It’s a topic that has come up countless times in discussions of the Semantic Web (e.g.), and it came up recently on #code4lib: should all URIs be dereferenceable, or is it worthwhile to use non-HTTP URI schemes or non-resolving HTTP URIs?
The consensus from Semantic Web developers seems to be that URIs need not be dereferenceable, which has a certain amount of sense to it. It you give me the URI “http://jonathan.brinley.name/”, what would you put at the location “http://jonathan.brinley.name/”? If it’s a description of me, that description also has the URI “http://jonathan.brinley.name/”, giving us two resources with the same URI. With this data now in our system, we can make absurd statements like:
<http://jonathan.brinley.name/> <#describes> <http://jonathan.brinley.name/> .
This is all very ambiguous, since it could be saying:
- I’m describing myself
- I’m describing the document at “http://jonathan.brinley.name/”

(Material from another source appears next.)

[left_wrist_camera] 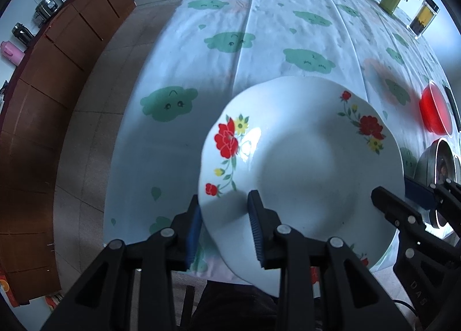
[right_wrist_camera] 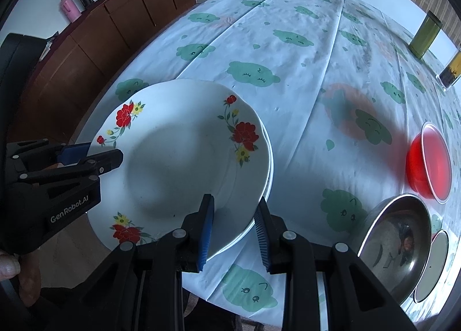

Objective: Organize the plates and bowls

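While both tongs straddle the plate's [right_wrist_camera: 184, 155] rim (parted, grip unclear), it overhangs the table [right_wrist_camera: 302, 51].

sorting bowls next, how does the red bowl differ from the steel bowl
The red bowl is translucent red plastic; the steel bowl is shiny, mirror-like metal. The red bowl sits farther up the table; the steel bowl is nearer the table edge and looks larger. Both rest upright on the cloud-print tablecloth, apparently empty.
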The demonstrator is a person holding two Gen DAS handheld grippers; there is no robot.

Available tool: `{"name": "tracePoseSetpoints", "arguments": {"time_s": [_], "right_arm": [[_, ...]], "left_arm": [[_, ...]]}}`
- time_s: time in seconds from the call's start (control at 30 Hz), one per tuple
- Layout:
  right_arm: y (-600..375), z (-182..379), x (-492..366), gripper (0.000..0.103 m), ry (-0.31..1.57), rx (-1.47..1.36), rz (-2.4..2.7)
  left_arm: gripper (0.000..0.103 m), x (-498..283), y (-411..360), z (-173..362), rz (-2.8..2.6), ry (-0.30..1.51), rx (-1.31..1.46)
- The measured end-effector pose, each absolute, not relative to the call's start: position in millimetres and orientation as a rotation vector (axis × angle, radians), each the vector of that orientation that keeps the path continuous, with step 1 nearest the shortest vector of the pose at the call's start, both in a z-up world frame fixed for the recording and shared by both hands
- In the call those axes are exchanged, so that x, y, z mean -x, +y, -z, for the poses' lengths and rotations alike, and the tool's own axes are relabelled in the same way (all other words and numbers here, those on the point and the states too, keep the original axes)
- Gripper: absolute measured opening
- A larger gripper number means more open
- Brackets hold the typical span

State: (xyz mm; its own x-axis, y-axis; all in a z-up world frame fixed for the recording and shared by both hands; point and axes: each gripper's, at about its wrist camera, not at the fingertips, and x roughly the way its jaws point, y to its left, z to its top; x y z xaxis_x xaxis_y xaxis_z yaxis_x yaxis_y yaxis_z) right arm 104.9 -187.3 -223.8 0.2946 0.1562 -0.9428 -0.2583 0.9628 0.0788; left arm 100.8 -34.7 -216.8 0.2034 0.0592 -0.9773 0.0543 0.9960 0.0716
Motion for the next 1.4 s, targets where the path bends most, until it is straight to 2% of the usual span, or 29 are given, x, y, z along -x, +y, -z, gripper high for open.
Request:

- The document at “http://jonathan.brinley.name/” is describing me
- The document at “http://jonathan.brinley.name/” is describing itself
Thus the GIGO principle rears its ugly head. If you give two separate resources the same URI (which is supposed to be a globally unique identifier, remember), then you should expect ambiguity to follow. If you want to identify something uniquely, and that something is not on the web, you should give it a distinct URI from something that is on the web.
So, that answered, we turn to the second half of the problem: is it worthwhile to use non-HTTP URI schemes or non-resolving HTTP URIs?

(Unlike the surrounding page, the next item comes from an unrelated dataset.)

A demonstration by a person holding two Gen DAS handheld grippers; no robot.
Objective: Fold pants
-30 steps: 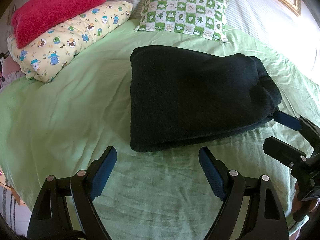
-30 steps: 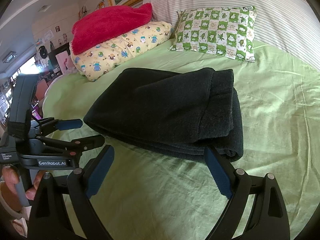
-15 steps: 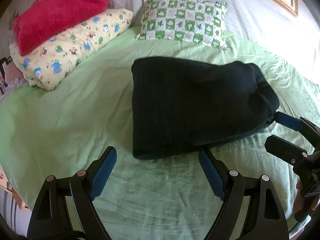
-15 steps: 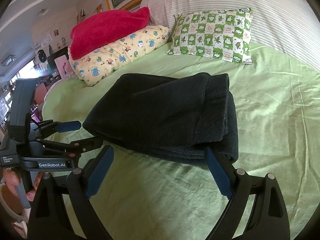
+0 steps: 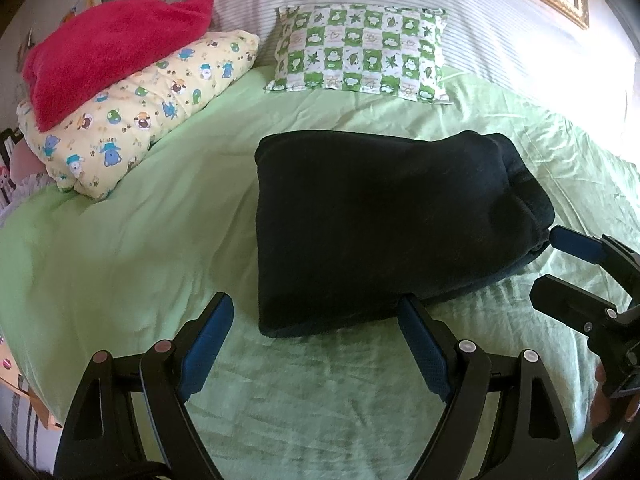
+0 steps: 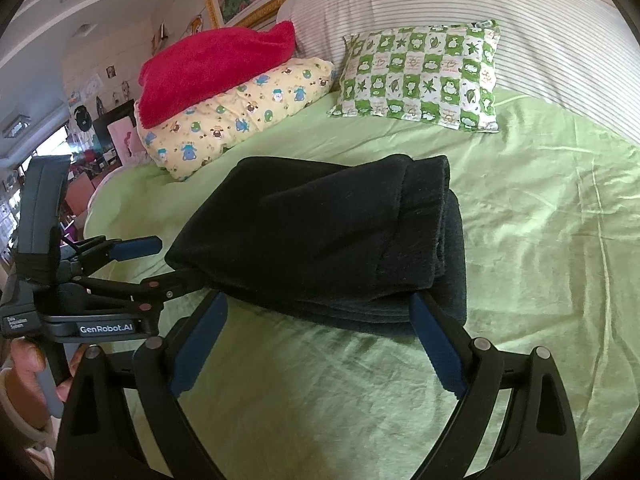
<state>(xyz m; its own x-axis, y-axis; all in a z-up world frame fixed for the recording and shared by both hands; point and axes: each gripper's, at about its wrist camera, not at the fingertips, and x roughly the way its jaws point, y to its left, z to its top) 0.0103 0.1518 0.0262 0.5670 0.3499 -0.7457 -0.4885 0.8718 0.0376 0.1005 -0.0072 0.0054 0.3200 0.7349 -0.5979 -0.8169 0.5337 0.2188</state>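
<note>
The black pants lie folded into a thick rectangle on the green bed sheet. My left gripper is open at the pants' near edge, its right fingertip touching the cloth and nothing held between the fingers. In the right wrist view the same pants show their stacked layers, and my right gripper is open against their near side. Each view catches the other gripper: the right gripper sits open at the pants' right end, and the left gripper is open at the left corner.
A yellow cartoon pillow with a red towel on it lies at the back left. A green checked pillow leans on the striped headboard cushion. The bed's edge drops off at the lower left.
Both grippers have moved forward until their fingertips reach the pants' near edge. The pants have kept their shape and place.
</note>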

The recent discussion started with a mention of “info” URIs. These can be used to uniquely identify resources, but have the (potential) drawback of not being dereferenceable. As established above, non-dereferenceability is not inherently bad. If one simply wants to identify something uniquely, the “info” scheme will work, as will several other schemes.

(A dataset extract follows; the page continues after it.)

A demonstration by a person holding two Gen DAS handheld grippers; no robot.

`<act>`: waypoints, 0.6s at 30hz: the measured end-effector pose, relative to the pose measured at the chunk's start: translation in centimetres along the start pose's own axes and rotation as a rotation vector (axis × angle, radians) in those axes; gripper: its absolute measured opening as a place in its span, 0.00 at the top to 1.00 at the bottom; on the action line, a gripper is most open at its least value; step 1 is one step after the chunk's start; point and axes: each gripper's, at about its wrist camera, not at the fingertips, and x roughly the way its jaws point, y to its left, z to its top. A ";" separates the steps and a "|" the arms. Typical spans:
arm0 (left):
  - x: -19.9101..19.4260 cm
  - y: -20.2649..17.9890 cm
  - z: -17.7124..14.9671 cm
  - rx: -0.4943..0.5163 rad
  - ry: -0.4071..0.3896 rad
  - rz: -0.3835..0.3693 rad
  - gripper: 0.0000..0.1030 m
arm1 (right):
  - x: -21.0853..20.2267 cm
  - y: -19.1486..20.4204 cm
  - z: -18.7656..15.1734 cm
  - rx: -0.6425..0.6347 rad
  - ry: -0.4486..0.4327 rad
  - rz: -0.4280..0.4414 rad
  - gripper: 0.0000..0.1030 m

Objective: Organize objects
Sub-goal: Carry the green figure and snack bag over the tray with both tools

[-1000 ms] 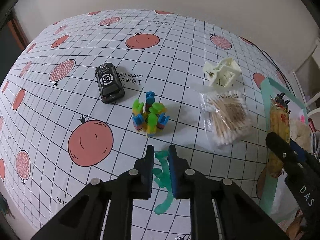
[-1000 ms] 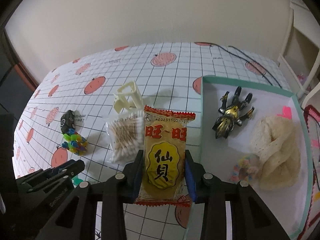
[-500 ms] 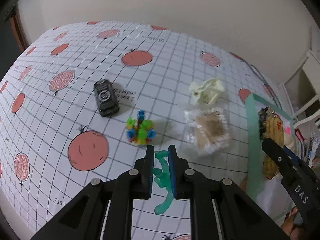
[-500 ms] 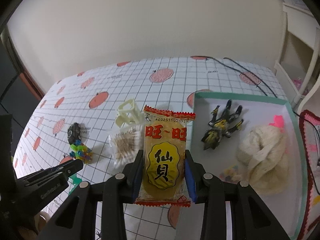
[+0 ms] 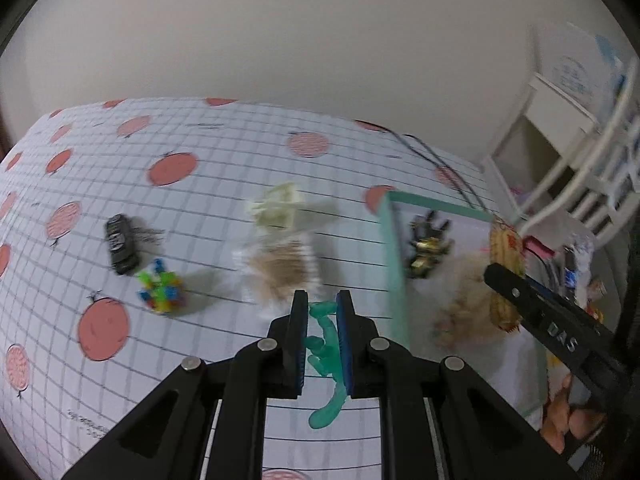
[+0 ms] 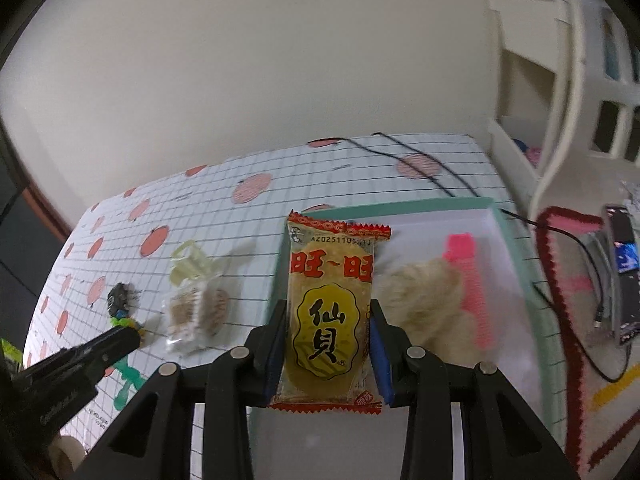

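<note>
My left gripper (image 5: 322,309) is shut on a green rubbery lizard toy (image 5: 327,356), held above the tablecloth just left of the teal-rimmed tray (image 5: 394,256). My right gripper (image 6: 329,312) is shut on a yellow rice-cracker packet (image 6: 330,308), held upright over the tray (image 6: 400,206). That packet (image 5: 505,276) and the right gripper's finger also show at the right of the left wrist view. The tray holds a black-and-gold figure (image 5: 426,246), a cream fluffy bundle (image 6: 424,300) and a pink comb (image 6: 470,288).
On the tablecloth lie a bag of cotton swabs (image 5: 282,270), a cream hair claw (image 5: 278,206), a colourful block toy (image 5: 162,292) and a black toy car (image 5: 120,244). A white shelf unit (image 6: 560,92) and a phone (image 6: 624,264) sit to the right.
Both grippers moved right toward the tray, each still holding its object. The packet is now over the tray, and the lizard is lifted and close to the tray's left rim.
</note>
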 end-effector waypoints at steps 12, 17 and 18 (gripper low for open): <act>1.3 -6.4 -1.8 0.080 0.043 -0.153 0.86 | -2.1 -6.9 0.1 0.103 -0.038 -0.064 0.62; 2.4 -8.4 -3.1 0.136 0.087 -0.153 0.86 | -1.8 -9.2 -0.6 0.115 -0.018 -0.136 0.62; 2.6 -8.7 -3.4 0.143 0.095 -0.153 0.86 | -1.6 -9.5 -0.7 0.122 -0.013 -0.146 0.62</act>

But there is a certain utility in dereferenceability. As edsu asked: “if you were processing an xml file that included a particular namespace wouldn’t it be nice to get a document that describes that namespace without resorting to google?” This is a place where the HTTP scheme can still be useful, even if the resource itself isn’t available on-line. Nothing says a server has to respond to an HTTP Get request with either a 200 “OK” or a 404 “Not Found”. A 303 “See Other” is a perfectly reasonable response to a request for a particular resource, when all that can be provided is a description of that resource. The server can then point to the URI where this description does reside, which will be distinct from the URI for the resource it describes.